What the exercise asks: Scan the records below for the line with "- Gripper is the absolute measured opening" and the line with "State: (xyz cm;". Repeat those two lines and every line between them exactly, and nothing else.

Dataset entries:
[Start of Attachment]
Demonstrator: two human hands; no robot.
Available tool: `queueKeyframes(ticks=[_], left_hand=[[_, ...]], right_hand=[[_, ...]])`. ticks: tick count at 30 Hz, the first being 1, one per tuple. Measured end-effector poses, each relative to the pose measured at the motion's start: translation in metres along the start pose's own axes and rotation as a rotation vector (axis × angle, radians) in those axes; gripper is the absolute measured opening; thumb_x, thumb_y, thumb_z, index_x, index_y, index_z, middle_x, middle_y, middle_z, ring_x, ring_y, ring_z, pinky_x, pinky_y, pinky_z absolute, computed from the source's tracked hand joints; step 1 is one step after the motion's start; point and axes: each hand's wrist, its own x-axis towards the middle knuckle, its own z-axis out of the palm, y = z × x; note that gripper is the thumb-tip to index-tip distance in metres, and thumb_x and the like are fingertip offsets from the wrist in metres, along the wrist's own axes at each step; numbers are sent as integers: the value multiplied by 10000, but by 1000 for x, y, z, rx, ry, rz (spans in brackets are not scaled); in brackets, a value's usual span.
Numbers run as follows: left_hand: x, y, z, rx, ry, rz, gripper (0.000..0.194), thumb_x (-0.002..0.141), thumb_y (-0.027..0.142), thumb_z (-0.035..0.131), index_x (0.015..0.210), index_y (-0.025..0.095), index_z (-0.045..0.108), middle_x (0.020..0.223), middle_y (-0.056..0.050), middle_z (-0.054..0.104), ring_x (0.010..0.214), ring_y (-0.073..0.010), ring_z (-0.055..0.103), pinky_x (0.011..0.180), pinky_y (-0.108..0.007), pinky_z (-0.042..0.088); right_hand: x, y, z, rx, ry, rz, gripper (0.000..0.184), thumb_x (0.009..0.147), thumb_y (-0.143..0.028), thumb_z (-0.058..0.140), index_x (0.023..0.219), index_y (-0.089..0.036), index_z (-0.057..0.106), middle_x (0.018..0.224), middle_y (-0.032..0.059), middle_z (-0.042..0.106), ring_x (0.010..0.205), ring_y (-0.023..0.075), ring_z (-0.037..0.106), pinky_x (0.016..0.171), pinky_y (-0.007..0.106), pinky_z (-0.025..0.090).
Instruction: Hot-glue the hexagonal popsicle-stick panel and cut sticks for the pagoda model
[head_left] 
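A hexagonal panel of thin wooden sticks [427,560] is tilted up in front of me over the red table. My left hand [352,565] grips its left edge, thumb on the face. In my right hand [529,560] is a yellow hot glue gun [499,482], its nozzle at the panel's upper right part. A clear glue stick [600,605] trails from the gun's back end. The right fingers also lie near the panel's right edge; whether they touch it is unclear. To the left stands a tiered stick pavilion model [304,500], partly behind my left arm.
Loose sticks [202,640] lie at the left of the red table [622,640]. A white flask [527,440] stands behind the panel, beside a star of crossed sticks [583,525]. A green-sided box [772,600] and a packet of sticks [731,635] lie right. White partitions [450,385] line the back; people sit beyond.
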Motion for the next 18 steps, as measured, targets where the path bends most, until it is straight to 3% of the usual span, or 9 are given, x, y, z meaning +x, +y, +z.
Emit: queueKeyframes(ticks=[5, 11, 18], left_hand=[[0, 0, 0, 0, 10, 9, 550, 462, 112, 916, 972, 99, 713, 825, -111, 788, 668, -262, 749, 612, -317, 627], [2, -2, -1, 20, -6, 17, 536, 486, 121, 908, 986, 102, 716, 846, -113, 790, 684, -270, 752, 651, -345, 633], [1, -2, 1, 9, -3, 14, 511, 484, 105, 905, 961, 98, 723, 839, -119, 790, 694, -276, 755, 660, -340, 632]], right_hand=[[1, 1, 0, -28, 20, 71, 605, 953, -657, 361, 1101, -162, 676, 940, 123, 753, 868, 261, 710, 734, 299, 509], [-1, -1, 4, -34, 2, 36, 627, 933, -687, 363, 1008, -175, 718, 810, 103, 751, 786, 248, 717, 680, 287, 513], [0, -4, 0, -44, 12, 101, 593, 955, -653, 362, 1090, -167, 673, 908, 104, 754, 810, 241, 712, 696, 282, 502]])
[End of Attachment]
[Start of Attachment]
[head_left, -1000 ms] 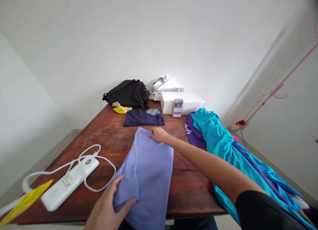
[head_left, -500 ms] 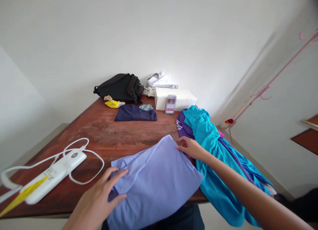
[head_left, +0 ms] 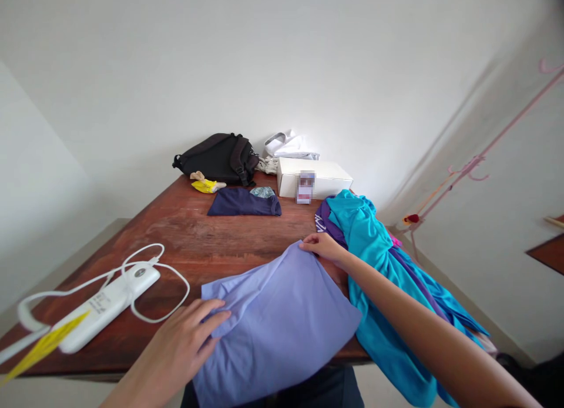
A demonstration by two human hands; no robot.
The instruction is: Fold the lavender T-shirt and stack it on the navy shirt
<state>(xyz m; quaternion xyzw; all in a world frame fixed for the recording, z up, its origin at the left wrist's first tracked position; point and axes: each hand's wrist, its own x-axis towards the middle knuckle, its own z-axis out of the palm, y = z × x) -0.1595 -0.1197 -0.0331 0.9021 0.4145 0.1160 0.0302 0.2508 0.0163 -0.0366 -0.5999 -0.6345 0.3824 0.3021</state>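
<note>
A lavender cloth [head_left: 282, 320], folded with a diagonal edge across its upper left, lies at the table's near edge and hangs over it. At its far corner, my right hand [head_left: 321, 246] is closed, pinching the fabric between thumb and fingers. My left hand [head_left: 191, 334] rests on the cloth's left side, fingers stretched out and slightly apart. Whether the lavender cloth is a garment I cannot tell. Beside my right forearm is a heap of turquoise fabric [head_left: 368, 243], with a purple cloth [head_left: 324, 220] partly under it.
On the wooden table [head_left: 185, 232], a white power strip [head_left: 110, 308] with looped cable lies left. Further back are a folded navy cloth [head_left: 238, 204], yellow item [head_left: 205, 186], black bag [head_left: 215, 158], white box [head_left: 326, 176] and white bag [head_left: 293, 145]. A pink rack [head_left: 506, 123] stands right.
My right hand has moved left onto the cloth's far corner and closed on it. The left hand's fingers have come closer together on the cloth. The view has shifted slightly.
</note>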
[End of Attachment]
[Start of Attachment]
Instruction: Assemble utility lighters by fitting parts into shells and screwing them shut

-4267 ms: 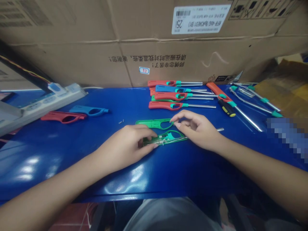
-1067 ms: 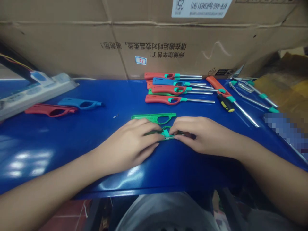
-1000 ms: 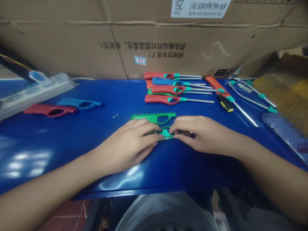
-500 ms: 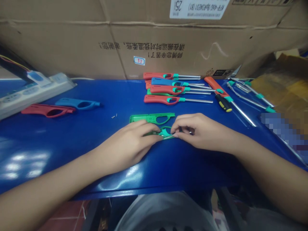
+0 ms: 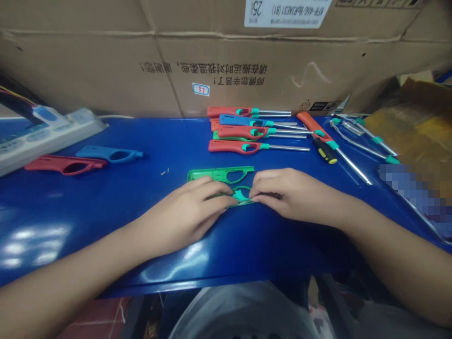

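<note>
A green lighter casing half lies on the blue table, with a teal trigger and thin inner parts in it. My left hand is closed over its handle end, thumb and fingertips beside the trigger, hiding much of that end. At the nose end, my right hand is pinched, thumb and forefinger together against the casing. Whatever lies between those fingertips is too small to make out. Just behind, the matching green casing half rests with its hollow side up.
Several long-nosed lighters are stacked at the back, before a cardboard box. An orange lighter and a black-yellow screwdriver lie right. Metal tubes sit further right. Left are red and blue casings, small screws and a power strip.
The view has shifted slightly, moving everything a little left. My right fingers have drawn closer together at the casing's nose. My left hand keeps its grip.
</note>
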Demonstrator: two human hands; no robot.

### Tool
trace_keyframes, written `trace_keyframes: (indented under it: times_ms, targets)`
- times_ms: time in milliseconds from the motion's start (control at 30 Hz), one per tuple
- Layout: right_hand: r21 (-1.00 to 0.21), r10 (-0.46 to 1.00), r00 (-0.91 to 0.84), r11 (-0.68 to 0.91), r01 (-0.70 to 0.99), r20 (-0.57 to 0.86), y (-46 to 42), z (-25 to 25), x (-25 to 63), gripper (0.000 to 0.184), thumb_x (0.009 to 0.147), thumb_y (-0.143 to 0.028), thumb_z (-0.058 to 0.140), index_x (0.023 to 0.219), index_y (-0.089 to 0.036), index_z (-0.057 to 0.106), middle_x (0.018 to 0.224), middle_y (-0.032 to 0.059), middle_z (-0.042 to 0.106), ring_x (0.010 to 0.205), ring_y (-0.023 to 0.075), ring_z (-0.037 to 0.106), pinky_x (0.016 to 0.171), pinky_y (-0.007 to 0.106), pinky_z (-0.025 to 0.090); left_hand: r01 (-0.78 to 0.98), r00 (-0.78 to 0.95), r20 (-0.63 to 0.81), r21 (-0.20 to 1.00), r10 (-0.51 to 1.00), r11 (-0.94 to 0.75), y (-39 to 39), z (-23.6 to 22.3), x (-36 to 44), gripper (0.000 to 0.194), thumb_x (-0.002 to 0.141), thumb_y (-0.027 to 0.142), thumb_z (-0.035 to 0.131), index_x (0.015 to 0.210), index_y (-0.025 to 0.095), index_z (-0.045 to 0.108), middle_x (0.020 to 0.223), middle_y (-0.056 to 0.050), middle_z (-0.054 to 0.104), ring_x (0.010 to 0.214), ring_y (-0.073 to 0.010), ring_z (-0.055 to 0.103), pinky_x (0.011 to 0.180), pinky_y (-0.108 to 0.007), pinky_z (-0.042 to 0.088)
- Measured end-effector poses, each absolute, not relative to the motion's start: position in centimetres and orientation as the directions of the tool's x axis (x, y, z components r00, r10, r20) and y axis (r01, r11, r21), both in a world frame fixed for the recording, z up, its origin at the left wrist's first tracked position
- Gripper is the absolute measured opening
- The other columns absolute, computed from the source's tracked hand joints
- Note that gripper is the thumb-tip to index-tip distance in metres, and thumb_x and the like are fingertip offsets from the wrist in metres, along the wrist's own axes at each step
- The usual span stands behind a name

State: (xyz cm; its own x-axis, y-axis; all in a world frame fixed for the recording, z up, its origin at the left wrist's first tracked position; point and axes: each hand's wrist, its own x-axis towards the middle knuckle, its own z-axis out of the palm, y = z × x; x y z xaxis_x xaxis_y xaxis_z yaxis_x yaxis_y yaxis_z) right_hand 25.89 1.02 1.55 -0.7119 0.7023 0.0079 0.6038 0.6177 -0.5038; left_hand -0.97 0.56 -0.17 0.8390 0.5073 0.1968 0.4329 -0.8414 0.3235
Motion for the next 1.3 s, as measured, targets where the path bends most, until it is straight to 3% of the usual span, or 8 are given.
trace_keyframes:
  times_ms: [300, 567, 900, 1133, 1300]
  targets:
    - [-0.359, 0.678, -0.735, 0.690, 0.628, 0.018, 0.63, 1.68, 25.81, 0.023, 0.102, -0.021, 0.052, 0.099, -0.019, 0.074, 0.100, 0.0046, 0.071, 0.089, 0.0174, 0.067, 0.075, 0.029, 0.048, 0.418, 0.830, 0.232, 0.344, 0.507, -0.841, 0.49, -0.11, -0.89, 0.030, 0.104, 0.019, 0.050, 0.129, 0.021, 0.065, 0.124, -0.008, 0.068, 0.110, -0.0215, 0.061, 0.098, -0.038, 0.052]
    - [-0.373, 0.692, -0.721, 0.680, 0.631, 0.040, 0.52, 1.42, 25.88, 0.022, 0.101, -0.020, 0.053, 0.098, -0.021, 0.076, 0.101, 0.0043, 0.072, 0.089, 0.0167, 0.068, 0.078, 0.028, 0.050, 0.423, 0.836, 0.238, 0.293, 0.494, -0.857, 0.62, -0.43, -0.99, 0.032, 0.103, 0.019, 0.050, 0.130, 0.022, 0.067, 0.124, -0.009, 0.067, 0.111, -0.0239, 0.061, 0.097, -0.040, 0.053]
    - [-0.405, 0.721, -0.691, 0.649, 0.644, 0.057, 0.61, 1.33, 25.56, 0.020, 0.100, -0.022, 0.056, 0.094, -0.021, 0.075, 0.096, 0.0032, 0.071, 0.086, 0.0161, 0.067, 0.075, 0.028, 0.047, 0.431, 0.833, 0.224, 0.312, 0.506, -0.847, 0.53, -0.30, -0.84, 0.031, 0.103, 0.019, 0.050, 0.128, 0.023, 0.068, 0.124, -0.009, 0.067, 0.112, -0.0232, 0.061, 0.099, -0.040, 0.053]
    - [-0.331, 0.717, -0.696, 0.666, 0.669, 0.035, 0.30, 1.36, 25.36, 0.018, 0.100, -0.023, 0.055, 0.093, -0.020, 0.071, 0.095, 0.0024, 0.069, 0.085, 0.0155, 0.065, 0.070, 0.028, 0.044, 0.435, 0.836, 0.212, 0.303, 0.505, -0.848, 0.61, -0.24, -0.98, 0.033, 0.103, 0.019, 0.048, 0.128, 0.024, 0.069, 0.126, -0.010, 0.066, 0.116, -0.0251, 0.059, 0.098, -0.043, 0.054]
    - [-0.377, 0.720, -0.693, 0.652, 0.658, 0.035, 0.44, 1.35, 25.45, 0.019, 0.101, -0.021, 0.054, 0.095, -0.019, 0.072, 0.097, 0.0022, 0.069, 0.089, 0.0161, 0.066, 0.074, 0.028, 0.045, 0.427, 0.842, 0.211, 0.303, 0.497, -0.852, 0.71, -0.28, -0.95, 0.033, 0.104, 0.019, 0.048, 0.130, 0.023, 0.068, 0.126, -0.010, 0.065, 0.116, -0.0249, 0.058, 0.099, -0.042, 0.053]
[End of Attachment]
Task output:
- Gripper is the absolute measured opening
- The other columns absolute, computed from the source's tracked hand joints
- Note that gripper is the thumb-tip to index-tip distance in metres, and thumb_x and the like are fingertip offsets from the wrist in metres, along the wrist's own axes at each step
- The usual span stands behind a name

State: (xyz cm; its own x-axis, y-axis; all in a world frame fixed for the recording, z up, its origin at the left wrist's first tracked position; point and axes: each hand's wrist, its own x-axis towards the middle knuckle, its own z-axis out of the palm, y = z × x; x y z xaxis_x xaxis_y xaxis_z yaxis_x yaxis_y yaxis_z) right_hand 25.89 1.02 1.55 -0.7119 0.7023 0.0079 0.6038 0.6177 -0.5038; left_hand -0.97 0.56 -0.17 0.8390 0.5073 0.1968 0.4329 -0.8414 0.3235

None of the exercise remains to be done.